- TASK PROMPT
Reproduce every line of the listing as written, apart from the pictures.

- DATA BELOW
============================================================
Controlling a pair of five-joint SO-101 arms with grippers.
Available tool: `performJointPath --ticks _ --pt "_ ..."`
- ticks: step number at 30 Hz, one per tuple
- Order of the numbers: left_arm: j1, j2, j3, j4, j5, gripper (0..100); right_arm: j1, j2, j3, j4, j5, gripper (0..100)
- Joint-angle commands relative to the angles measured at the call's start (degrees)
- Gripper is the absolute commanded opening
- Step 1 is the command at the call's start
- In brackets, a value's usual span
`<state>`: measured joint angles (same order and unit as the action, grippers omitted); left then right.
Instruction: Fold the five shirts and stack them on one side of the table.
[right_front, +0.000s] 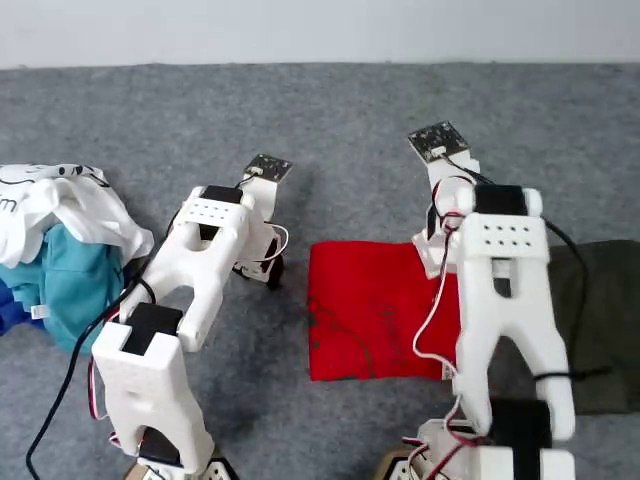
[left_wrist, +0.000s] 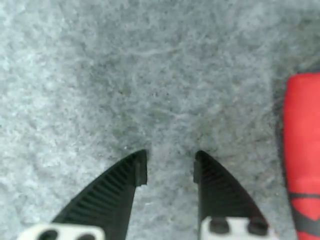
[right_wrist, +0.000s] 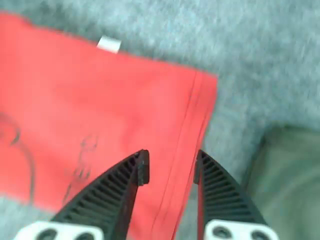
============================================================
- COMPLETED TASK
Controlling a pair of five-joint SO-101 arms with grippers.
Available tool: `performJointPath --ticks _ --pt "_ ..."`
- ticks: step number at 30 Hz, one per tuple
- Order of the numbers: left_arm: j1, j2, j3, j4, j5, gripper (0..100); right_arm: j1, j2, j3, j4, j5, gripper (0..100)
- Joint-angle commands relative to the angles measured at the call's start (degrees)
- Gripper is the absolute commanded opening
- Step 1 is the command at the call's start
- In brackets, a value's usual span
`<state>`: measured joint angles (same order and unit as the action, grippers omitted); left then right.
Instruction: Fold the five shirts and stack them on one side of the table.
[right_front, +0.000s] 
[left_wrist, +0.000s] 
[right_wrist, +0.000s] 

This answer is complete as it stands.